## Work item
What is needed is a copy of each line in the listing that contains "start".
▼▼▼
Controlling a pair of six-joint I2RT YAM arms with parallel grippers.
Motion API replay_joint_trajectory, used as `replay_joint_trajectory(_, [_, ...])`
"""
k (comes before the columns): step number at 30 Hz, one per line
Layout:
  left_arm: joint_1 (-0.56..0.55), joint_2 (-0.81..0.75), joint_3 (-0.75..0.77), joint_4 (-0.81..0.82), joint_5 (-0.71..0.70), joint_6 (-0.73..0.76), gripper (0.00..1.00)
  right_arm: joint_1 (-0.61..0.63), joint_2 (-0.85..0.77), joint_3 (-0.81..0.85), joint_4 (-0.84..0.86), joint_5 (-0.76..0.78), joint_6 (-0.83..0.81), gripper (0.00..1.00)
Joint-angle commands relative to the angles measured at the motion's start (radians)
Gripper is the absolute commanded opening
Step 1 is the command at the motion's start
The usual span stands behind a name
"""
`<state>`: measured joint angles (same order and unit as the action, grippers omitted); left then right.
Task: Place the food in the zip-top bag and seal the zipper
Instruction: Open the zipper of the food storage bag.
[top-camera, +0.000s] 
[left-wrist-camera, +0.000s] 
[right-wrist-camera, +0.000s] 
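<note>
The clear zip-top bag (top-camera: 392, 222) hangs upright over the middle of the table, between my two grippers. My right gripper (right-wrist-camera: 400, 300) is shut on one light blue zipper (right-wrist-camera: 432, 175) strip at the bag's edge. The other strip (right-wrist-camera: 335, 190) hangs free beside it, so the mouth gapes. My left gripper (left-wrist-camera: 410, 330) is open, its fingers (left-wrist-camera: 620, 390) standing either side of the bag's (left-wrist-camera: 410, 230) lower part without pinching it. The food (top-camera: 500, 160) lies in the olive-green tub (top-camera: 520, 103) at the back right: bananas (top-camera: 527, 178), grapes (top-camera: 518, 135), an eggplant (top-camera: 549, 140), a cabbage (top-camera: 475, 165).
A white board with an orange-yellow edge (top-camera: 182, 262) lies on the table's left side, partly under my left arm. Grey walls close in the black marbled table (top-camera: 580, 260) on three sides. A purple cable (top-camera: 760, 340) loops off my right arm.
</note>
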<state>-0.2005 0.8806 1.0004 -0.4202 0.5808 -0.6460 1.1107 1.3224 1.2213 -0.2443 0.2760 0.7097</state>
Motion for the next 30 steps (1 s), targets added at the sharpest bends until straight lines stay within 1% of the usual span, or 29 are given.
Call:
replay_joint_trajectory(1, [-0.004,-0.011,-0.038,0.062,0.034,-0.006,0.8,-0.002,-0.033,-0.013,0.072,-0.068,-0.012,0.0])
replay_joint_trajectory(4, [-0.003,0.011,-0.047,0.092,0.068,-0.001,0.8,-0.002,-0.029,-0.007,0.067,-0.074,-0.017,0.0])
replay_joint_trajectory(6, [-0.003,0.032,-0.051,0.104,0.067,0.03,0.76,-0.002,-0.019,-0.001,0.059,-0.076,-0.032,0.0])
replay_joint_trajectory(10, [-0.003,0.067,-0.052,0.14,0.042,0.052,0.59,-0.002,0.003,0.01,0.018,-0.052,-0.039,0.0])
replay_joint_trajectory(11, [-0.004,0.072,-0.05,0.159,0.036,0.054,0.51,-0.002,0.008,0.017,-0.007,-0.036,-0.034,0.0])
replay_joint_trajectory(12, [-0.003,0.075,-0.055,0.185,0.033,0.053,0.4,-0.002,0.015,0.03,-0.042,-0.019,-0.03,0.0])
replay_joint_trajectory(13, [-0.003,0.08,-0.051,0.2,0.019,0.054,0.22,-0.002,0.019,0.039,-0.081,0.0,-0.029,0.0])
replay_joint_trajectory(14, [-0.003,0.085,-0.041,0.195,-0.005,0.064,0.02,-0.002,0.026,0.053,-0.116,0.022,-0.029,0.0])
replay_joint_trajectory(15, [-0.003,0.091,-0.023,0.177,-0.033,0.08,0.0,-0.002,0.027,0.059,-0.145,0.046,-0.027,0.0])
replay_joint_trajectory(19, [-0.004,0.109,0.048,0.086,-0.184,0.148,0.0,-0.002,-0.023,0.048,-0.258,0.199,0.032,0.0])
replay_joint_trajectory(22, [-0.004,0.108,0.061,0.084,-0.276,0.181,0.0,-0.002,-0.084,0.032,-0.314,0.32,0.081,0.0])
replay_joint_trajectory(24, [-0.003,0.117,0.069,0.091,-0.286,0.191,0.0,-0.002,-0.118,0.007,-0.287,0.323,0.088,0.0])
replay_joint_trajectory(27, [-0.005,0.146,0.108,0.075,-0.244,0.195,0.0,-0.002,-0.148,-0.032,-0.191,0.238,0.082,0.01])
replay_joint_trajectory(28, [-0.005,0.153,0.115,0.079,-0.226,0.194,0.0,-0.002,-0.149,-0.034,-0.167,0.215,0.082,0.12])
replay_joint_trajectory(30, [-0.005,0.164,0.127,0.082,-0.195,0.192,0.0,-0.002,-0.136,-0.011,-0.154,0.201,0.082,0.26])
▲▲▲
## Response to the task
Joint-angle commands relative to the angles measured at the motion's start (radians)
Step 1 is the command at the motion's start

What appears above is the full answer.